Records from a collection
•••••
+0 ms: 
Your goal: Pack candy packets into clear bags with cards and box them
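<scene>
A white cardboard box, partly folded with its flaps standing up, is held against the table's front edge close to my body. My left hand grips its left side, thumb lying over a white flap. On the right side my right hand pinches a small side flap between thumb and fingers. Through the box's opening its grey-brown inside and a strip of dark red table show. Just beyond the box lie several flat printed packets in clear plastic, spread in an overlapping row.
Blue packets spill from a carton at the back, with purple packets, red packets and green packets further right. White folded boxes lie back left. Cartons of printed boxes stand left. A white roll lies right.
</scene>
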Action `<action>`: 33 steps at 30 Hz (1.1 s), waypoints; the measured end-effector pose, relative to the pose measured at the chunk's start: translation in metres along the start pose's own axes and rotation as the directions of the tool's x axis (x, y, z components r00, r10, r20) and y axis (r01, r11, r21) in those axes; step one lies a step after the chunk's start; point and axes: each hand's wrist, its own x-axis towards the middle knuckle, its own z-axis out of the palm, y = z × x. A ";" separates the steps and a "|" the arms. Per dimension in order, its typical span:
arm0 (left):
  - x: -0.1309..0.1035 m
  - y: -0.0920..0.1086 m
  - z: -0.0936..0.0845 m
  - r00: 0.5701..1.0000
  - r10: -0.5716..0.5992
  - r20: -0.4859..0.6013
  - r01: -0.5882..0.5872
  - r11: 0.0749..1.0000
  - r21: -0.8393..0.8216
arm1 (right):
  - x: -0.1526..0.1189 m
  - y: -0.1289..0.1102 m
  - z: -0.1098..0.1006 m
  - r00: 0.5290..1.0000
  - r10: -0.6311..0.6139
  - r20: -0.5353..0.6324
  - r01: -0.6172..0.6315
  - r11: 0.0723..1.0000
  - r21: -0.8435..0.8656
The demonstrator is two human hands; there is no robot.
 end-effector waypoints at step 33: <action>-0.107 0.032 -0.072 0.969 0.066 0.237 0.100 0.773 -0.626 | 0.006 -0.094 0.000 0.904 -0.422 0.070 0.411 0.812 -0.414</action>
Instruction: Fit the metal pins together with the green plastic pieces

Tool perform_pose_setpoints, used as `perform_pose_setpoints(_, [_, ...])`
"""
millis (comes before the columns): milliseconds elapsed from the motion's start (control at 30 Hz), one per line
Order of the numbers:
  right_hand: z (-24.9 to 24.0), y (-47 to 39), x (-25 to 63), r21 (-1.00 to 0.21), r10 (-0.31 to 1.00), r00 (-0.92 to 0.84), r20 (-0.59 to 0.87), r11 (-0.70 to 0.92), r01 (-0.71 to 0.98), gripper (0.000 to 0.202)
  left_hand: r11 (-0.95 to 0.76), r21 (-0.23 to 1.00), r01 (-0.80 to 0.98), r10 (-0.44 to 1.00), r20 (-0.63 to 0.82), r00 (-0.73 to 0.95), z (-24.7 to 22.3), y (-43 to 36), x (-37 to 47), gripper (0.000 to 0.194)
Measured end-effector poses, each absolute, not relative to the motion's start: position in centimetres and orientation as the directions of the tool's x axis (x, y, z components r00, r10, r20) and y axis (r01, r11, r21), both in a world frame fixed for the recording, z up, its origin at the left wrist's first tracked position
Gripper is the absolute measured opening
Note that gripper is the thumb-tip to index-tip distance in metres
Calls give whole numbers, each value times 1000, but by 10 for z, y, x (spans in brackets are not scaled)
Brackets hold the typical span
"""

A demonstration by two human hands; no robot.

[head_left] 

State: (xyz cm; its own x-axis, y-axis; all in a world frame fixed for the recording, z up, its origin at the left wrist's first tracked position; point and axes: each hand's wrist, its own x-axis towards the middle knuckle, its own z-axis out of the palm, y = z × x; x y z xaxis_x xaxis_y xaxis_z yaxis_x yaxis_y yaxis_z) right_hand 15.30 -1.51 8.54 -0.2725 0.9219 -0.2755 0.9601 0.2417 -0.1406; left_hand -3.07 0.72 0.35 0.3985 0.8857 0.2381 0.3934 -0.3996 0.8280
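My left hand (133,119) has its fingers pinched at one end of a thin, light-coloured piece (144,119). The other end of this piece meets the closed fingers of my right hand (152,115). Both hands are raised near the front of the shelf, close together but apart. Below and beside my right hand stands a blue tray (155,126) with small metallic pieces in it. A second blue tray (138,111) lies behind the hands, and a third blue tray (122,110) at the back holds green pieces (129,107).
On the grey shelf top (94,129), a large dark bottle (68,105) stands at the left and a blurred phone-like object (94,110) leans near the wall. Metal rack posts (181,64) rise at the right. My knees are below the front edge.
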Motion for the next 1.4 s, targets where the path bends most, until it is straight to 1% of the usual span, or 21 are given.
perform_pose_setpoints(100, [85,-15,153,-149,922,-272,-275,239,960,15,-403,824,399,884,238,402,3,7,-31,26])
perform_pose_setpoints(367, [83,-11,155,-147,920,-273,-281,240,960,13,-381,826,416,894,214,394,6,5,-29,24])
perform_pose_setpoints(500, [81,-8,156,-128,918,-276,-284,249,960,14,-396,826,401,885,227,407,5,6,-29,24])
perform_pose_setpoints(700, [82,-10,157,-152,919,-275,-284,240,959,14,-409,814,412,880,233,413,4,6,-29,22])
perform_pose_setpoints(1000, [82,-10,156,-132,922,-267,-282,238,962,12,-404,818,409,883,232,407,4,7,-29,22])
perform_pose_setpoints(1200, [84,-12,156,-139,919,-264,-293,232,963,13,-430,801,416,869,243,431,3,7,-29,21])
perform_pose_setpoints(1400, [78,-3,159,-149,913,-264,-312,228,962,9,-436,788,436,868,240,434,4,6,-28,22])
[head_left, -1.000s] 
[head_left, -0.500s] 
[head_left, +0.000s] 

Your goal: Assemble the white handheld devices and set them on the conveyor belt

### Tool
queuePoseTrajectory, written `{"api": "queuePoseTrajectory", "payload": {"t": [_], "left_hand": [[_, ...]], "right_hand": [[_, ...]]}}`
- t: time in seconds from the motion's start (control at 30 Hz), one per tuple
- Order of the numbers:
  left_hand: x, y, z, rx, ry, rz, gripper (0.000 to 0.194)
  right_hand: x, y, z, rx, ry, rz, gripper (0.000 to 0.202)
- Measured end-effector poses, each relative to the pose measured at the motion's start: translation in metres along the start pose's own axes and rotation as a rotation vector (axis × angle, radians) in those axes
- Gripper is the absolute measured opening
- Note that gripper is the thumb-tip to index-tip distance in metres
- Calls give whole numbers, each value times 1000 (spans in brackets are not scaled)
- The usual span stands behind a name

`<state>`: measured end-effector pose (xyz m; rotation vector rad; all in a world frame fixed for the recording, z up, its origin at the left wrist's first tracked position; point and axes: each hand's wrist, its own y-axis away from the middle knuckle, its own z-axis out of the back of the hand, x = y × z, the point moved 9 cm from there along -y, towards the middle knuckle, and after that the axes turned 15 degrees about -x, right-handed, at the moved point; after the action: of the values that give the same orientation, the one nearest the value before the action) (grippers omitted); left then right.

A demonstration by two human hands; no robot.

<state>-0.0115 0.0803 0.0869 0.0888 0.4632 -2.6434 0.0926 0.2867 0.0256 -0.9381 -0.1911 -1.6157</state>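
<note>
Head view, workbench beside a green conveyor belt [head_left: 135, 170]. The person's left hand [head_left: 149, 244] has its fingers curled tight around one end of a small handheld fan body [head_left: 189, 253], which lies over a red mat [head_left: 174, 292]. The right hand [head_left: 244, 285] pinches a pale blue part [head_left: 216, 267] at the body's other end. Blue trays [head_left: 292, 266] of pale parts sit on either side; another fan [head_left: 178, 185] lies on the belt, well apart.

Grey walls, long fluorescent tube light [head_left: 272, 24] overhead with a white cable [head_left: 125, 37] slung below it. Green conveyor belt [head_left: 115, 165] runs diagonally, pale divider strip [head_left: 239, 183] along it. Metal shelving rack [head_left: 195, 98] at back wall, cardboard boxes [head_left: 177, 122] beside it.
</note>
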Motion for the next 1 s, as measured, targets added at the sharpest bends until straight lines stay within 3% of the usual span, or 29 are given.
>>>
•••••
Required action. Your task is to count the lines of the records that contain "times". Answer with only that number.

Response area. 2